In short, if the only rail data a transit agency provides is train predictions, then developers who want to know the actual locations of trains must reverse-engineer that data from the predictions. Generating predictions based on track circuit occupancy and schedule information is far from a flawless process; the end result often contains glitches. When developers try to work backward from train predictions to infer the actual positions of trains, the result is noisy data. And besides, why should developers have to make the effort, when the transit agencies themselves already have the data available?

I expect that some will object on the grounds that providing more detailed rail data would be ‘too invasive’, or might constitute some kind of security threat. While it might seem exceedingly esoteric for a person to be interested in knowing every time a switch is thrown somewhere on the Metrorail system, that data is in no way proprietary. Train movements can be inferred from direct observation of the system, examination of schedules, and use of existing open data APIs. Providing the information described in this post only serves to confirm those inferences—it’s not as though the information is otherwise unavailable.

In addition, there’s good precedent for this level of information being available for other modes of transportation. WMATA’s own API for bus positions, for example, provides latitude and longitude, along with route information, for every Metrobus. In the context of freight rail, the ATCS Monitor software, combined with a radio scanner, makes it possible to intercept data on block occupancy and switch status from radio signals used by dispatchers to communicate with field equipment. The National Airspace System is similarly transparent.
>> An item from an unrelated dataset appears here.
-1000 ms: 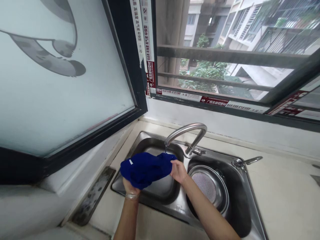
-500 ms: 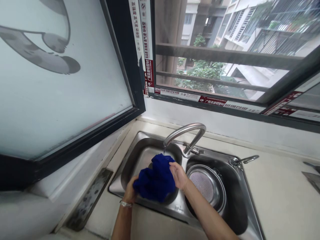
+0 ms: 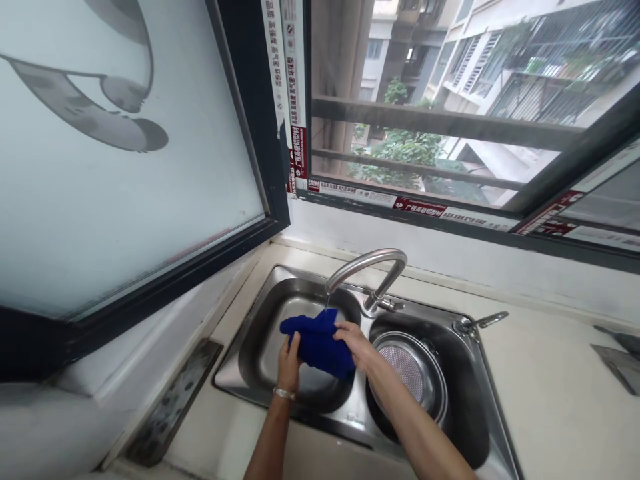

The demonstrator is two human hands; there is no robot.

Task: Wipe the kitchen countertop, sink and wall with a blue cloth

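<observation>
A frosted window panel (image 3: 125,200) in a dark frame stands at my left; past it, a pale countertop (image 3: 550,387) runs under a window (image 3: 425,147) with taped edges, and a steel sink (image 3: 354,417) is set into it. Counting rightward: two basins, one left hand (image 3: 289,367) with one bracelet (image 3: 284,393), one blue cloth (image 3: 320,343), one curved faucet (image 3: 370,258), one right hand (image 3: 356,343), one perforated metal bowl (image 3: 404,373) in the right-hand basin. The cloth hangs over the left-hand basin, a thin stream of water meeting its top edge. My left thumb presses on it (the other fingers are mostly hidden); my right fingers are closed on its upper right side. Half a second ago it was bunched up; now it lies flatter, and my left hand has moved rightward.
</observation>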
So, what real-time rail data can transit agencies provide to make developers’ work easier? The first (and simpler) approach is to provide an API method which provides data on every train being tracked by the agency’s ATS system: train number, destination, train length (where available), and the train’s location (which will probably be a track circuit identifier). Additional data, including each train’s consist, can be added to the response if available.

The second approach is more ambitious, but provides a higher level of data for developers who want even more insight. In this approach, developers get access to a ‘firehose’ API in which clients open a persistent connection and receive a message every time a track circuit block becomes occupied or unoccupied, and every time a switch is thrown normal or reverse. Depending on the system, the data transmitted can also include the TWC bits every time a train berths in a platform (on systems with TWC, like Metrorail, BART, and MARTA), and AEI information every time a car passes an AEI tag reader. With all of that data, a developer would be able to relatively accurately replicate what transit agencies have access to in their control center. For some railfans, I’m sure the idea of being able to have an accurate real-time view of a rail system on their phone or tablet is fascinating. But the real value is in being able to develop apps like How’s Metro more easily, without having to do the reverse-engineering that is currently required. The end result is better and more reliable data for riders who are looking for something more than “x minutes until the next train”.